Interestingly, Munger was discussing things in the distant world of the 1990s when commentators were expressing concern about the economic pattern in Western economies simultaneously to drive up asset prices while restricting the money supply.  Some of the range of possible consequences of that had unfolded since the early 1980s but those events provided little guidance to what might happen were the same forces to be unleashed when the money supply was allowed rapidly to expand and sold at marginal cost.  In the twenty-first century, the successive reactions of central banks to (1) the “tech wreck” of 2000-2001, (2) the global financial crisis (2008-2011) and (3) the COVID-19 pandemic mean the implications can be explored.

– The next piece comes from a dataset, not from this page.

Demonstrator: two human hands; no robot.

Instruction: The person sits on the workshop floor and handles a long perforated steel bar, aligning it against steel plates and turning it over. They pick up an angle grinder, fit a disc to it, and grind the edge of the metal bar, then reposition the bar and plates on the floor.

The photograph used on the cover of some editions of Galbraith's book was staged.  It was taken on 30 October 1929, shortly after the Wall Street crash and purported to show investor Walter Clarence Thornton (1903–1990) offering his 1928 Chrysler Imperial 75 Roadster for US$100, the car at the time typically costing between US$1550-2000 depending on options.  The Imperial name was used by Chrysler for its upper range models between 1926-1954 after which it was the corporation's stand-alone marque designed to compete with Cadillac, Lincoln and Packard, an approach abandoned in 1975 and few care to recall the abortive revival of 1990-1993.  At this time, Mr Thornton was working as a model and the "lost all on the stock market shoot" was just another gig.  He's remembered also for founding the Walter Thornton Modeling Agency which would be one of the most successful in the industry until the mid-1950s when he was the victim of a malicious prosecution.  All charges were dismissed before going to court but the trial-by-tabloid had so damaged his reputation he retired to Mexico.